You can see that Macau accounts for 59% of hold-normalized (adjusted for "normal" luck in a casino) adjusted-property EBITDA, Singapore accounts for 30%, and the U.S. overall accounted for just 11%. The U.S. number will fall to about 8% of total EBITDA once the sale of Sands Bethlehem closes, so Asia is where Las Vegas Sands makes a vast majority of its money.
Asian gaming is very different from the U.S.
Within the resort, cash flow centers can be very different depending on location. In Las Vegas, Las Vegas Sands generated 29% of revenue on the casino floor in the fourth quarter compared to 34% from hotel rooms, and 20% from food and beverage. In other words, the casino isn't the cash cow in the U.S.
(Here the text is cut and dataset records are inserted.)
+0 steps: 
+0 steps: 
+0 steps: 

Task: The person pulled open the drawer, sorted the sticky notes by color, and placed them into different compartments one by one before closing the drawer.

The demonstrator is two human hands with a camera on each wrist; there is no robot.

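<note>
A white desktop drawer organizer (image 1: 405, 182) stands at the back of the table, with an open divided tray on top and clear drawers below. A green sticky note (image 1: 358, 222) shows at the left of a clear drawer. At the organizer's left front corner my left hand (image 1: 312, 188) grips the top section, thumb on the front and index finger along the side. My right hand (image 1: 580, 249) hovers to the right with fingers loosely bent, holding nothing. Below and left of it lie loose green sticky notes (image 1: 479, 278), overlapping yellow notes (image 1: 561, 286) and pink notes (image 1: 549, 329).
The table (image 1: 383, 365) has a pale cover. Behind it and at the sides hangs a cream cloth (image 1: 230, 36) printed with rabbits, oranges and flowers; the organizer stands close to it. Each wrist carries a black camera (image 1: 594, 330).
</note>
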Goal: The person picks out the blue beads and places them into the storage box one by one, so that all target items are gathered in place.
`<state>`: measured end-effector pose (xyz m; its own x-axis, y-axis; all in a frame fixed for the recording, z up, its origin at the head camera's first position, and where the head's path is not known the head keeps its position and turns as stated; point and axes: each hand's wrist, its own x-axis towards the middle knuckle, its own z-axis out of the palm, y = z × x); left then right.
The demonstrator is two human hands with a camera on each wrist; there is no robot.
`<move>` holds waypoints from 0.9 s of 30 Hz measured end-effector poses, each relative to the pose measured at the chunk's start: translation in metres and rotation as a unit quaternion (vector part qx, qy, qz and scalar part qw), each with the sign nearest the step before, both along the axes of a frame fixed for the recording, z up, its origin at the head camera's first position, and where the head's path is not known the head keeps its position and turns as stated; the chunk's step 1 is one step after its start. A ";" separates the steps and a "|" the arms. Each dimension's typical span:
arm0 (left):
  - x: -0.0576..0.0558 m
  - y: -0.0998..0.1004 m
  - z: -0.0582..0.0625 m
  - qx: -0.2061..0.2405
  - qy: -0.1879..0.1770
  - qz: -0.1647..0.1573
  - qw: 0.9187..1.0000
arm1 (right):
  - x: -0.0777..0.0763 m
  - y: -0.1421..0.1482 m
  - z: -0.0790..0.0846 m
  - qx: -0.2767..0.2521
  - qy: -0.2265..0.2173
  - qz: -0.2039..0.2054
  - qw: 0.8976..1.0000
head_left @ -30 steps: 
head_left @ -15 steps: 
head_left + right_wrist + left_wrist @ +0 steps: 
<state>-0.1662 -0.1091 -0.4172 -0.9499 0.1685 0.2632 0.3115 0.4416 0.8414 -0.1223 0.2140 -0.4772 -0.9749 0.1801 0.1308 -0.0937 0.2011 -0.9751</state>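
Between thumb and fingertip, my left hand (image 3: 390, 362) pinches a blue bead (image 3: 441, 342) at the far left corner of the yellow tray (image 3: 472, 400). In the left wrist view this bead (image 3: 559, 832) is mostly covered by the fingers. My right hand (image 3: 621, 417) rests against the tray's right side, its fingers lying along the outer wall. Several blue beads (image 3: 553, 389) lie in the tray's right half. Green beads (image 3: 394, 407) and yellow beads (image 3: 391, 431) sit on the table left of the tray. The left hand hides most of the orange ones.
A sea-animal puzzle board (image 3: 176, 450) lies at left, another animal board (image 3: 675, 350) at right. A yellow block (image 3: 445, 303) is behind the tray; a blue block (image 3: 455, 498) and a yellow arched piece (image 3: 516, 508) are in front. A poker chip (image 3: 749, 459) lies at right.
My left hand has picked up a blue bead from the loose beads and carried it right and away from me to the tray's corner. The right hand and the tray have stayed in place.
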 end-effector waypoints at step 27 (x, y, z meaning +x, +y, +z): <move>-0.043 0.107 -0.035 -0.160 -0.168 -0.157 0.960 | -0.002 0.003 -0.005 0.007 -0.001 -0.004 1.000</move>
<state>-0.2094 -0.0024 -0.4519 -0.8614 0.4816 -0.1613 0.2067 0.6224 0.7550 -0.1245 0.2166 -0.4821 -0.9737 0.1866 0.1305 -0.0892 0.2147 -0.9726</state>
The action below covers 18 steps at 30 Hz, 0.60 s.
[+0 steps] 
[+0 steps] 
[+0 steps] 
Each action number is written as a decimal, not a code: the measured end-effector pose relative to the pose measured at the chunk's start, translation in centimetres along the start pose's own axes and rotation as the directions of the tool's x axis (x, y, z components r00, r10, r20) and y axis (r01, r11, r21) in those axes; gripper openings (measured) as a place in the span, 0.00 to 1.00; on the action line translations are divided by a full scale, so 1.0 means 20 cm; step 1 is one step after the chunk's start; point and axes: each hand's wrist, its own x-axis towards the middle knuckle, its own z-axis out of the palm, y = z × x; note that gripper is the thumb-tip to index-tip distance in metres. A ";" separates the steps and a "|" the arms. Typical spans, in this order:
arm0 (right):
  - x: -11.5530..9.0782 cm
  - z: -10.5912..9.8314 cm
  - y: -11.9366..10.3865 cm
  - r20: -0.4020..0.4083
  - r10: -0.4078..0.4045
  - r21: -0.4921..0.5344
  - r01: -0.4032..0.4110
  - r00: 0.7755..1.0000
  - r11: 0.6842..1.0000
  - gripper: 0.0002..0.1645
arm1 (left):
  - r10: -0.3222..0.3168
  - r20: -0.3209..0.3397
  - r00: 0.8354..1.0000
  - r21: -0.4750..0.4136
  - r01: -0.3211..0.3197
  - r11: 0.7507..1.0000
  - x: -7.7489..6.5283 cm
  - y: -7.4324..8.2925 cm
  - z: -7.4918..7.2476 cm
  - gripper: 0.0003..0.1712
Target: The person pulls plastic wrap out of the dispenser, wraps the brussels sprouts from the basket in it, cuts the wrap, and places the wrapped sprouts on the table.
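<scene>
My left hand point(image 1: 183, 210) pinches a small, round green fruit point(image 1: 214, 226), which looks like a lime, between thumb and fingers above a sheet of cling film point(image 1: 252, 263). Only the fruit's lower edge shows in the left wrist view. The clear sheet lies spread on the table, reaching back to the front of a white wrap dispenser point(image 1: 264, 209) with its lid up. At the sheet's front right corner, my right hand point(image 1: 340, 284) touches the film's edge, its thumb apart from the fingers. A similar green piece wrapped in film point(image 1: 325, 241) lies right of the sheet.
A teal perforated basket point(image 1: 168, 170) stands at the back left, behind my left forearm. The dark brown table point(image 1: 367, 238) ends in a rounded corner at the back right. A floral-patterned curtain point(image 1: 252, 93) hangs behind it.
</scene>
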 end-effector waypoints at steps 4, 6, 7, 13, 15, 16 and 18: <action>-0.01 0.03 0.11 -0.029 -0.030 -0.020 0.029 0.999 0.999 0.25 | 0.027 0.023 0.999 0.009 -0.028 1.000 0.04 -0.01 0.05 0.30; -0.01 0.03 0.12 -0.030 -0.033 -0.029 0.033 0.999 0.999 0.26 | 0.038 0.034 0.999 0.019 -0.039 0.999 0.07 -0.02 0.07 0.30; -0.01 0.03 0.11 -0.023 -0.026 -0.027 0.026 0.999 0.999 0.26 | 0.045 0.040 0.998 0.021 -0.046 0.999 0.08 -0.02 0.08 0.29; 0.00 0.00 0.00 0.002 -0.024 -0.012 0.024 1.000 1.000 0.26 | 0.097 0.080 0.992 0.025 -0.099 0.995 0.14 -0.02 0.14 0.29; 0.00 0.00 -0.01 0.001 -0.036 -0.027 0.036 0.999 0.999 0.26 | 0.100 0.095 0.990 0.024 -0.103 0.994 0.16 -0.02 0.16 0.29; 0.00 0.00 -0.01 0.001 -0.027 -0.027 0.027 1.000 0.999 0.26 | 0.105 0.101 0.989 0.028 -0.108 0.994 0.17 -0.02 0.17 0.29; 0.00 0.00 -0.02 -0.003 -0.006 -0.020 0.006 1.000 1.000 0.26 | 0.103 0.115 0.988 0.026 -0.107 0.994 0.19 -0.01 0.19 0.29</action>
In Macau and Asia more broadly, the situation is the exact opposite. The chart below shows that 68% of Macau's department profit contribution comes from the casino. Mass-market tables are the dominant revenue and profit driver for Las Vegas Sands, accounting for over half of profits.
In Singapore, 79% of revenue came from the casino in Q4 2017, so we see similar dependence on gaming across Asia.
The dependence on gaming is both the strength and weakness of being in Macau and Singapore because gaming revenue can swing wildly year to year. In 2017, gaming revenue in Macau was up 19.1%, helping gaming stocks, but in 2015 gaming revenue was down 34.3%, causing gaming stocks with exposure to Asia to plunge. That's the volatility gaming investors have to deal with, for better or worse.
The king of gaming in Asia
Over the long term, being exposed to the gaming market in Asia has been fantastic for Las Vegas Sands. As an example, Marina Bay Sands cost $5.5 billion to build in 2009 and generated $1.76 billion in 2017, an astounding 32% of the construction cost in a single year. Venetian Macau cost $2.4 billion in 2007 and generated $1.13 billion last year. Any gaming company would take those returns. By comparison, Venetian and Palazzo Las Vegas cost a combined $3.7 billion to build and generated $391 million in property EBITDA in 2017, or 11% of construction costs.
Despite its name, Las Vegas Sands makes most of its money in Asia, and that's why it's a cash cow in the gaming industry. Right now, there's no sign the money will stop flowing anytime soon.